WHAT IS NEEDED => Lines holding the word "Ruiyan" must be located in the listing below and copied.

RECORDS FOR THE EXERCISE =>

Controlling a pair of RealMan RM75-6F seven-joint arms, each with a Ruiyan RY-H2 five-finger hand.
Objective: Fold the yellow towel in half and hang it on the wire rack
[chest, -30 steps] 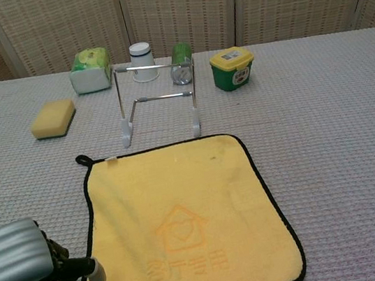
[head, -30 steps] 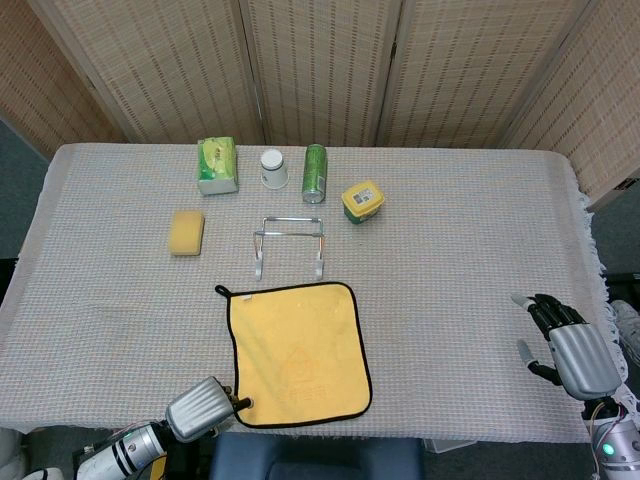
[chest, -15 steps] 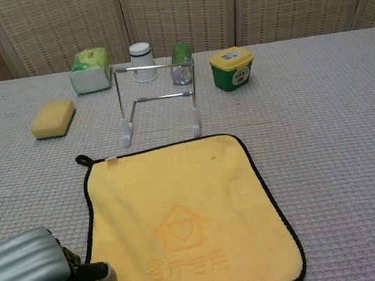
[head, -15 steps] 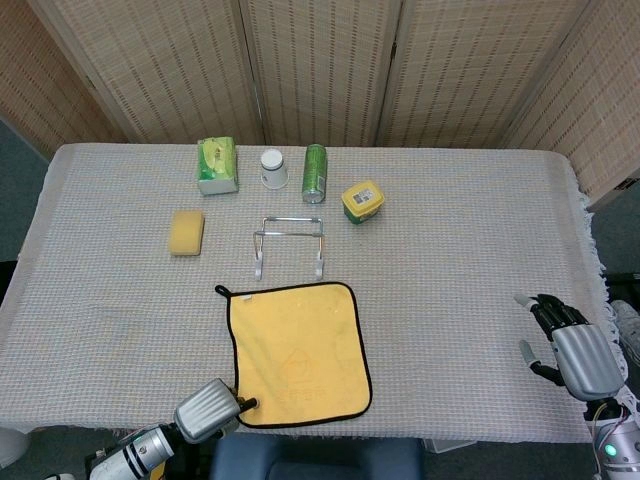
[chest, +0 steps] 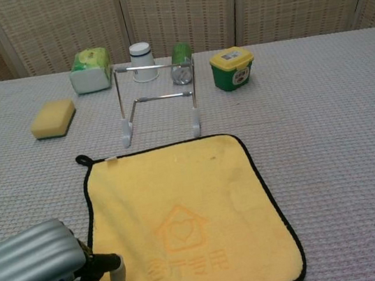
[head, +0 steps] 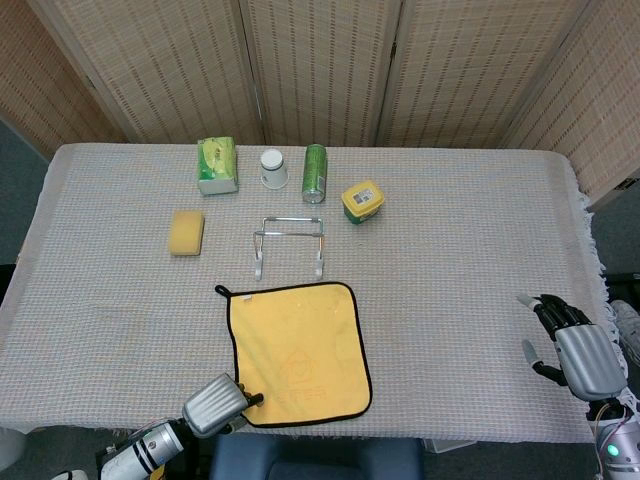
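Observation:
The yellow towel [head: 298, 350] [chest: 187, 220] lies flat and unfolded on the table, black-edged, with a house outline on it. The wire rack [head: 289, 243] [chest: 157, 100] stands upright just beyond its far edge. My left hand [head: 216, 405] [chest: 34, 273] is at the towel's near left corner, a fingertip [chest: 116, 274] reaching onto the fabric; whether it grips the edge is hidden. My right hand [head: 575, 352] hovers far right near the table edge, fingers spread, holding nothing; the chest view does not show it.
Behind the rack stand a green tissue pack [head: 217, 165], a white cup [head: 273, 168], a green can [head: 315, 172] and a green tub with a yellow lid [head: 362, 201]. A yellow sponge [head: 186, 231] lies left of the rack. Bamboo screens close the back.
My left hand has slid right along the near edge, its fingertip now lying on the towel's near left corner. The right hand drifted slightly toward the near edge. The towel has not moved.

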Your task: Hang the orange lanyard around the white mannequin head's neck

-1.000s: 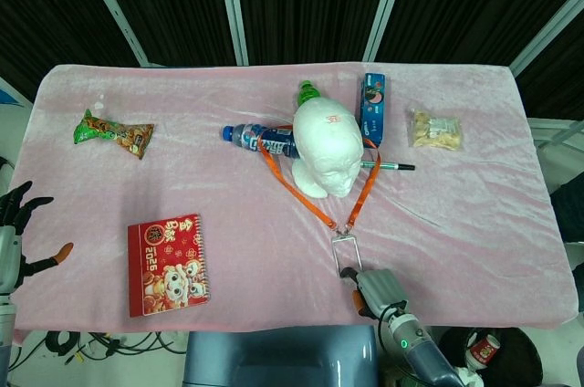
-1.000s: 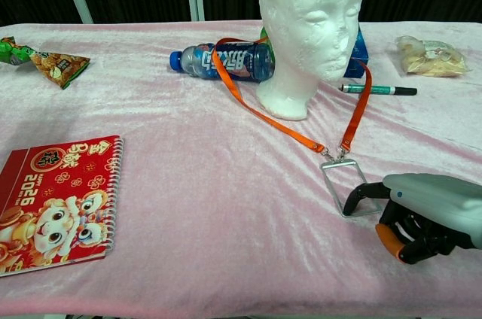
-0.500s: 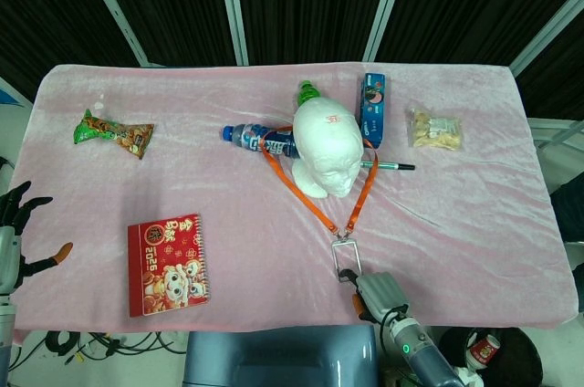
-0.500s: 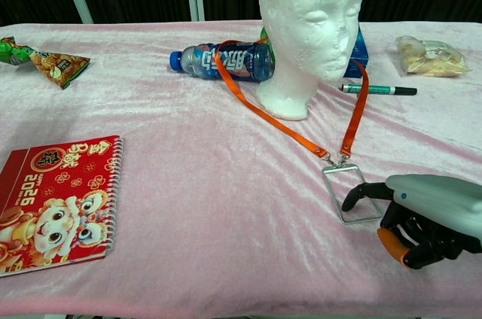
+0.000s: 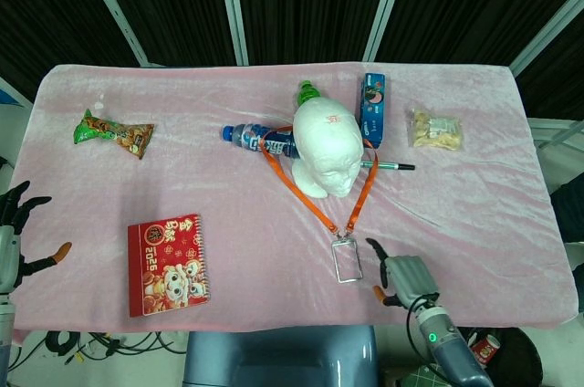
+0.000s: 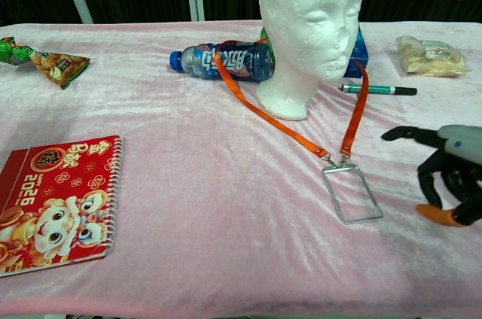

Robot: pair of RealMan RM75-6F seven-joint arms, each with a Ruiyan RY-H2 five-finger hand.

ANSWER AREA =>
Controlling a pair of RealMan RM75-6F seven-joint arms, each with a Ruiyan RY-H2 five-finger hand.
Robot: pair of RealMan RM75-6F seven-joint arms, each with a Ruiyan RY-H2 five-finger hand.

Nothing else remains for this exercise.